■ Material to process ■

+ + + +

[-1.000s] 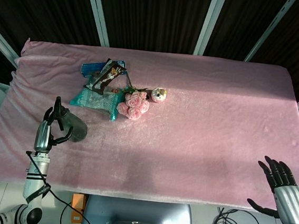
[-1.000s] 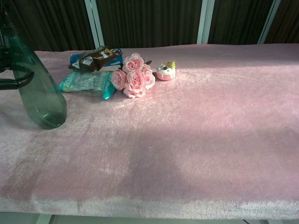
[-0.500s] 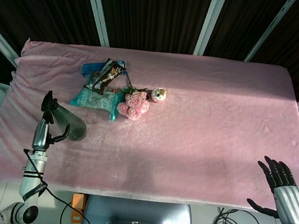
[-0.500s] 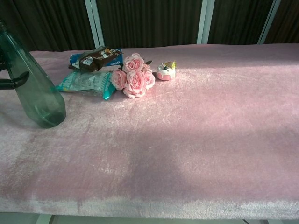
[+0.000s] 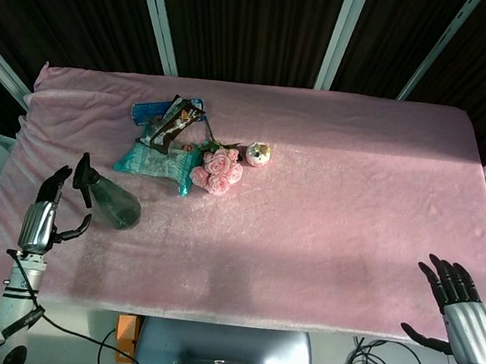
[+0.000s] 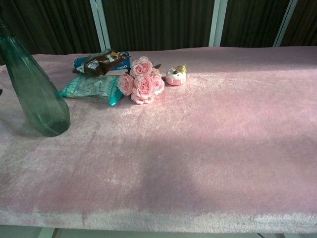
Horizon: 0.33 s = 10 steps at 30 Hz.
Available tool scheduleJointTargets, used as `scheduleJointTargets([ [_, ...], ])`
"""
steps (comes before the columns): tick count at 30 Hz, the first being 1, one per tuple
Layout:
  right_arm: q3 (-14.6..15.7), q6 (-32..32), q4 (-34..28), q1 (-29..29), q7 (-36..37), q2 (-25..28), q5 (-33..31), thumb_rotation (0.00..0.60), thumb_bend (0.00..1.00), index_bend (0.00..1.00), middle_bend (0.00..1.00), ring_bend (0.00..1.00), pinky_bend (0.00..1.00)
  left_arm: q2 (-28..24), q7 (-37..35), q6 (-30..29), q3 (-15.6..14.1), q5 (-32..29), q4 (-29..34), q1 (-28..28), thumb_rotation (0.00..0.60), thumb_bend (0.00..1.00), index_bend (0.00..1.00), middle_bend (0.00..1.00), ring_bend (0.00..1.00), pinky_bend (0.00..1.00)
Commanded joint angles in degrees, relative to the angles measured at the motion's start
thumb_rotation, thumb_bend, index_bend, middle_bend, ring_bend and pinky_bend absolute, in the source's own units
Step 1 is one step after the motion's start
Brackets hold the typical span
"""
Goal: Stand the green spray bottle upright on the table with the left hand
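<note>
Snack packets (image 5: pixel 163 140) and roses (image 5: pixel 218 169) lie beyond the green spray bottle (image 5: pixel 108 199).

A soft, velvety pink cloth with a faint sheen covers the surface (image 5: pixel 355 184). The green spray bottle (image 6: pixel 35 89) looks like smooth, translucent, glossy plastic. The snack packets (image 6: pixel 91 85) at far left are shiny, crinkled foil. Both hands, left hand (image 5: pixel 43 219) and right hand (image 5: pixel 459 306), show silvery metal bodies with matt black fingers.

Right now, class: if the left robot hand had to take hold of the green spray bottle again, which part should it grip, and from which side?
Probably the narrow upper body of the green spray bottle, approached from its left, where the left robot hand waits open: the bottle stands upright, tapers upward, and snacks lie behind.
</note>
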<state>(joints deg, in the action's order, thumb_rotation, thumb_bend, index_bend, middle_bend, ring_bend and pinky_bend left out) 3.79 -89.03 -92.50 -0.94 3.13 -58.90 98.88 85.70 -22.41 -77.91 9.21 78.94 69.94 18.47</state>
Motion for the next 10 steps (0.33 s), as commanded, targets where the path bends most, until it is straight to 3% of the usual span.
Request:
scheduleJointTargets([
  [1,-0.19,0.63,-0.18,-0.09,-1.46,-0.55,-0.62,0.600,0.27,0.00,0.00,0.00,0.00,-6.89,8.90,-1.15,-6.82,3.04,-3.36,-5.02,0.565,0.31,0.00,0.00,0.00,0.00],
  [3,-0.31,1.16,-0.29,-0.19,-2.69,-1.03,-0.98,0.600,0.27,0.00,0.00,0.00,0.00,-7.89,11.52,-4.29,-8.77,4.64,-3.62,-7.54,0.600,0.31,0.00,0.00,0.00,0.00],
  [7,-0.79,2.11,-0.70,-0.51,-5.02,-1.96,-1.89,0.600,0.27,0.00,0.00,0.00,0.00,-6.15,9.86,-8.30,-11.61,8.72,-6.76,-10.05,0.600,0.32,0.00,0.00,0.00,0.00],
  [10,-1.11,3.15,-1.17,-0.92,-5.97,-2.29,-2.76,0.600,0.27,0.00,0.00,0.00,0.00,-6.48,8.72,-10.42,-11.59,10.42,-6.10,-10.30,0.600,0.33,0.00,0.00,0.00,0.00],
])
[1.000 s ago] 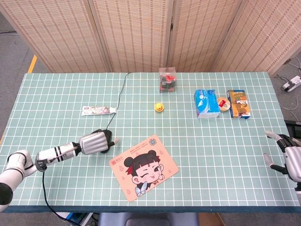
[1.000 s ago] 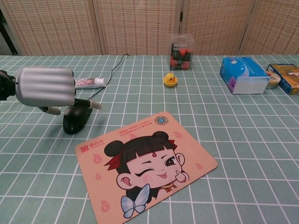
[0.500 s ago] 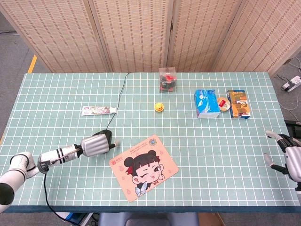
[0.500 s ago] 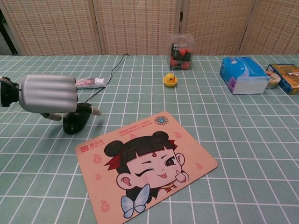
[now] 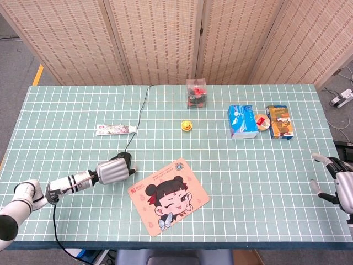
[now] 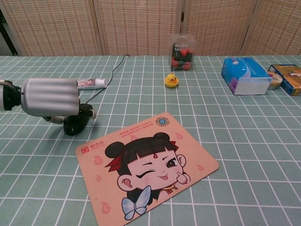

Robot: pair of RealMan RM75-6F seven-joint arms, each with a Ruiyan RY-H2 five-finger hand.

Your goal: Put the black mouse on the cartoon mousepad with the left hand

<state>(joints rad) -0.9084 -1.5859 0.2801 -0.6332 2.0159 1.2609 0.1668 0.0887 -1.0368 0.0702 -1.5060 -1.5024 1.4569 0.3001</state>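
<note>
The left hand (image 6: 49, 96) lies low over the black mouse (image 6: 76, 121), its silver back turned to the chest camera and its fingers curled down around the mouse's top. From the chest view a fingertip shows at the mouse's right side, so the hand seems to be closing on it, though whether it truly grips or only rests there cannot be told from either view. In the head view the same hand (image 5: 114, 169) covers most of the mouse (image 5: 126, 162), leaving only a dark edge showing.

The mouse sits on the green gridded surface (image 5: 248, 165), just beside the upper left corner of the cartoon mousepad (image 6: 146, 165) and not on it. Its thin black cable (image 5: 141, 110) runs away across the surface toward the far edge.

The mousepad lies flat and turned at an angle, with a winking girl printed on its peach face.

Beyond the hand, a small tube (image 5: 115, 129) lies on its side near the cable. Further out stand a yellow duck (image 6: 171, 81) and, behind it, a clear box (image 6: 182, 45) with red and dark contents. To the right are a blue tissue pack (image 6: 244, 75), a small round tin (image 5: 261, 121) and an orange box (image 5: 280, 121), close together in a row.

The right hand (image 5: 339, 185) rests at the far right edge of the surface, well apart from everything, fingers spread and holding nothing.
</note>
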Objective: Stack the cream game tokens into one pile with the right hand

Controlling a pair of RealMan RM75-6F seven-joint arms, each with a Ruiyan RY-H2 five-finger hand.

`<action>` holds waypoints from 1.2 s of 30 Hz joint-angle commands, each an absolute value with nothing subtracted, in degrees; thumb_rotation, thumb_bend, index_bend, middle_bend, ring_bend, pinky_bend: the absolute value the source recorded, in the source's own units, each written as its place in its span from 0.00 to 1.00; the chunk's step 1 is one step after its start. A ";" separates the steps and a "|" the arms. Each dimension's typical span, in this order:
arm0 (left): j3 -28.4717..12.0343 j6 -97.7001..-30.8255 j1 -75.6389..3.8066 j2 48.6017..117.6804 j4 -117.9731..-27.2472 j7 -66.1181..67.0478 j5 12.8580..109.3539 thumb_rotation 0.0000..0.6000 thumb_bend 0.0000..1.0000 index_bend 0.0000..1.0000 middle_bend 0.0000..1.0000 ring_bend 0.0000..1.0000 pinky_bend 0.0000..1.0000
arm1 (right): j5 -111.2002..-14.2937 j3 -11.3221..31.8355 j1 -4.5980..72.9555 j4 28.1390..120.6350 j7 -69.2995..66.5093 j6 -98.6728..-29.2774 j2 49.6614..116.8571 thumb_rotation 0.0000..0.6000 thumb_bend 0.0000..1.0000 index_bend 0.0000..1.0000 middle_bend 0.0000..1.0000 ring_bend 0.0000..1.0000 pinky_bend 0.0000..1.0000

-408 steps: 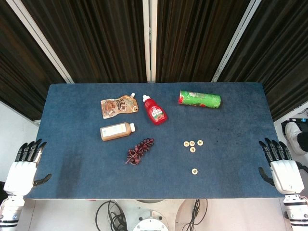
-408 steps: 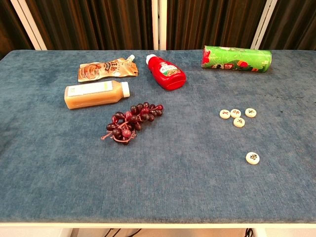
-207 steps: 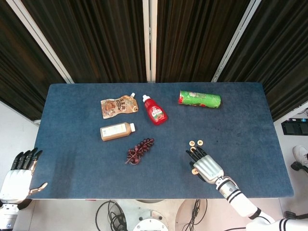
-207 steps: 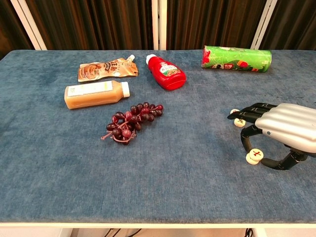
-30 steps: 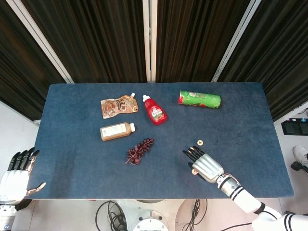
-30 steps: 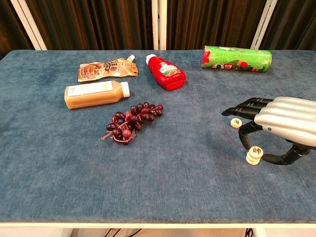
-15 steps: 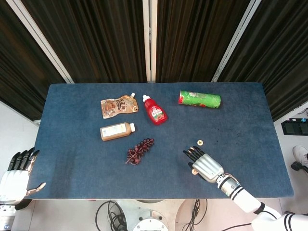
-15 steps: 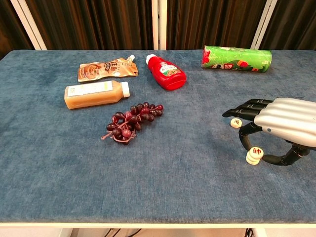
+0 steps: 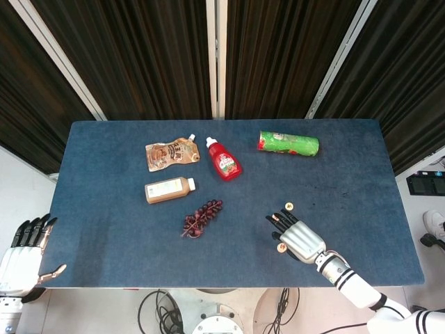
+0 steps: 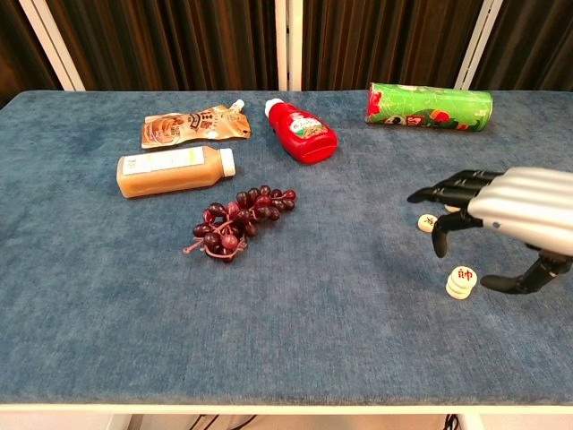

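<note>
The right robot hand (image 10: pixel 515 224) hovers open-fingered, holding nothing, above a small pile of round cream game tokens (image 10: pixel 460 283) on the blue tabletop (image 10: pixel 340 313); the amber juice bottle (image 10: pixel 175 171) lies capped.

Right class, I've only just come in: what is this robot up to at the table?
The right hand is collecting cream game tokens into one pile. It hovers open, holding nothing, over a short pile of tokens near the table's front edge. One loose token lies beyond the pile, under the fingers, not yet stacked. The left hand hangs off the table's corner, idle. The grapes and bottles lie apart, untouched.
</note>
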State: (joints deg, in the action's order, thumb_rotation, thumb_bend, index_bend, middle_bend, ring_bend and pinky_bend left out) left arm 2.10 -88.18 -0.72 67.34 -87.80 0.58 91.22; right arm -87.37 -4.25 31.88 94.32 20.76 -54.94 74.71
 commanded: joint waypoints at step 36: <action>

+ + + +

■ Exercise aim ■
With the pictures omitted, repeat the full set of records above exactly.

■ Completed exercise ■
[-1.000s] 
[-1.000s] 
[-0.500s] 
[-0.500s] 
[+0.000s] 
[+0.000s] 
Horizon: 0.33 s = 10 steps at 30 Hz.
Available tool scheduleJointTargets, used as `scheduleJointTargets([ [_, ...], ])`
"""
steps (comes before the columns): tick count at 30 Hz, the first being 1, one per tuple
Layout:
  right_arm: q3 (-14.6..15.7), q6 (-32..32), q4 (-34..28), q1 (-29..29), q7 (-36..37), q2 (-25..28), q5 (-33..31), thumb_rotation (0.00..0.60), thumb_bend (0.00..1.00), index_bend (0.00..1.00), middle_bend (0.00..1.00), ring_bend (0.00..1.00), pinky_bend (0.00..1.00)
  left_arm: q2 (-28..24), q7 (-37..35), q6 (-30..29), q3 (-15.6..14.1), q5 (-32..29), q4 (-29..34), q1 (-28..28), thumb_rotation (0.00..0.60), thumb_bend (0.00..1.00), index_bend (0.00..1.00), middle_bend (0.00..1.00), ring_bend (0.00..1.00), pinky_bend (0.00..1.00)
Commanded joint angles in degrees, relative to the angles measured at the motion's start
thumb_rotation, thumb_bend, index_bend, middle_bend, ring_bend and pinky_bend absolute, in the source's own units
Step 1 is one step after the motion's start
Brackets hold the typical span
"""
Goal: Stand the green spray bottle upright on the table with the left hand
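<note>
Snack packets (image 5: pixel 163 140) and roses (image 5: pixel 218 169) lie beyond the green spray bottle (image 5: pixel 108 199).

A soft, velvety pink cloth with a faint sheen covers the surface (image 5: pixel 355 184). The green spray bottle (image 6: pixel 35 89) looks like smooth, translucent, glossy plastic. The snack packets (image 6: pixel 91 85) at far left are shiny, crinkled foil. Both hands, left hand (image 5: pixel 43 219) and right hand (image 5: pixel 459 306), show silvery metal bodies with matt black fingers.

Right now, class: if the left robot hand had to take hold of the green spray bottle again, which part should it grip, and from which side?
Probably the narrow upper body of the green spray bottle, approached from its left, where the left robot hand waits open: the bottle stands upright, tapers upward, and snacks lie behind.
</note>
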<state>(joints deg, in the action's order, thumb_rotation, thumb_bend, index_bend, middle_bend, ring_bend and pinky_bend left out) 3.79 -89.03 -92.50 -0.94 3.13 -58.90 98.88 85.70 -22.41 -77.91 9.21 78.94 69.94 18.47</state>
Motion for the next 10 steps (0.33 s), as commanded, targets where the path bends most, until it is straight to 3% of the usual span.
Request:
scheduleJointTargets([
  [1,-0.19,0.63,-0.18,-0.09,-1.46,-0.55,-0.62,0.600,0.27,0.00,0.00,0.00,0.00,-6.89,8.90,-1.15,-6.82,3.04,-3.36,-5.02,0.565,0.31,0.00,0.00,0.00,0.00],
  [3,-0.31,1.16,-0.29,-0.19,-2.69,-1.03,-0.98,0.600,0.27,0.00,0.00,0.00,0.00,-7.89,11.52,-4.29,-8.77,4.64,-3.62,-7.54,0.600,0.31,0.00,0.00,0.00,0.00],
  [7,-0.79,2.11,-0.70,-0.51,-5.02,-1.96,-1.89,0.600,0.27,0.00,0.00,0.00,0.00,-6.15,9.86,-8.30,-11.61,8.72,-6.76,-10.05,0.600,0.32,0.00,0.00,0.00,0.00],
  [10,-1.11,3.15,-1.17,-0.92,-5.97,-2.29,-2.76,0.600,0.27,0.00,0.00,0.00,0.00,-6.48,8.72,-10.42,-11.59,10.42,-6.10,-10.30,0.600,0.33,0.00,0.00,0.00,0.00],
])
[1.000 s ago] 
[1.000 s ago] 
[0.500 s ago] 
[0.500 s ago] 
[now] 
[now] 

Robot: pair of RealMan RM75-6F seven-joint arms, each with a Ruiyan RY-H2 five-finger hand.

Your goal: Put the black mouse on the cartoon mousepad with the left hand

<state>(joints rad) -0.9084 -1.5859 0.2801 -0.6332 2.0159 1.2609 0.1668 0.0887 -1.0368 0.0702 -1.5060 -1.5024 1.4569 0.3001</state>
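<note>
The left hand (image 6: 49, 96) lies low over the black mouse (image 6: 76, 121), its silver back turned to the chest camera and its fingers curled down around the mouse's top. From the chest view a fingertip shows at the mouse's right side, so the hand seems to be closing on it, though whether it truly grips or only rests there cannot be told from either view. In the head view the same hand (image 5: 114, 169) covers most of the mouse (image 5: 126, 162), leaving only a dark edge showing.

The mouse sits on the green gridded surface (image 5: 248, 165), just beside the upper left corner of the cartoon mousepad (image 6: 146, 165) and not on it. Its thin black cable (image 5: 141, 110) runs away across the surface toward the far edge.

The mousepad lies flat and turned at an angle, with a winking girl printed on its peach face.

Beyond the hand, a small tube (image 5: 115, 129) lies on its side near the cable. Further out stand a yellow duck (image 6: 171, 81) and, behind it, a clear box (image 6: 182, 45) with red and dark contents. To the right are a blue tissue pack (image 6: 244, 75), a small round tin (image 5: 261, 121) and an orange box (image 5: 280, 121), close together in a row.

The right hand (image 5: 339, 185) rests at the far right edge of the surface, well apart from everything, fingers spread and holding nothing.
</note>
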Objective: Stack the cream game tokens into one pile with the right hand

Controlling a pair of RealMan RM75-6F seven-joint arms, each with a Ruiyan RY-H2 five-finger hand.

`<action>` holds waypoints from 1.2 s of 30 Hz joint-angle commands, each an absolute value with nothing subtracted, in degrees; thumb_rotation, thumb_bend, index_bend, middle_bend, ring_bend, pinky_bend: the absolute value the source recorded, in the source's own units, each written as its place in its span from 0.00 to 1.00; the chunk's step 1 is one step after its start. A ";" separates the steps and a "|" the arms. Each dimension's typical span, in this order:
arm0 (left): j3 -28.4717..12.0343 j6 -97.7001..-30.8255 j1 -75.6389..3.8066 j2 48.6017..117.6804 j4 -117.9731..-27.2472 j7 -66.1181..67.0478 j5 12.8580..109.3539 thumb_rotation 0.0000..0.6000 thumb_bend 0.0000..1.0000 index_bend 0.0000..1.0000 middle_bend 0.0000..1.0000 ring_bend 0.0000..1.0000 pinky_bend 0.0000..1.0000
arm1 (right): j5 -111.2002..-14.2937 j3 -11.3221..31.8355 j1 -4.5980..72.9555 j4 28.1390..120.6350 j7 -69.2995..66.5093 j6 -98.6728..-29.2774 j2 49.6614..116.8571 thumb_rotation 0.0000..0.6000 thumb_bend 0.0000..1.0000 index_bend 0.0000..1.0000 middle_bend 0.0000..1.0000 ring_bend 0.0000..1.0000 pinky_bend 0.0000..1.0000

-408 steps: 
-408 steps: 
-207 steps: 
-207 steps: 
-30 steps: 
-30 steps: 
-15 steps: 
-15 steps: 
+0 steps: 
+0 steps: 

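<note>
The right robot hand (image 10: pixel 515 224) hovers open-fingered, holding nothing, above a small pile of round cream game tokens (image 10: pixel 460 283) on the blue tabletop (image 10: pixel 340 313); the amber juice bottle (image 10: pixel 175 171) lies capped.

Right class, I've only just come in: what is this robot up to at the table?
The right hand is collecting cream game tokens into one pile. It hovers open, holding nothing, over a short pile of tokens near the table's front edge. One loose token lies beyond the pile, under the fingers, not yet stacked. The left hand hangs off the table's corner, idle. The grapes and bottles lie apart, untouched.
</note>
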State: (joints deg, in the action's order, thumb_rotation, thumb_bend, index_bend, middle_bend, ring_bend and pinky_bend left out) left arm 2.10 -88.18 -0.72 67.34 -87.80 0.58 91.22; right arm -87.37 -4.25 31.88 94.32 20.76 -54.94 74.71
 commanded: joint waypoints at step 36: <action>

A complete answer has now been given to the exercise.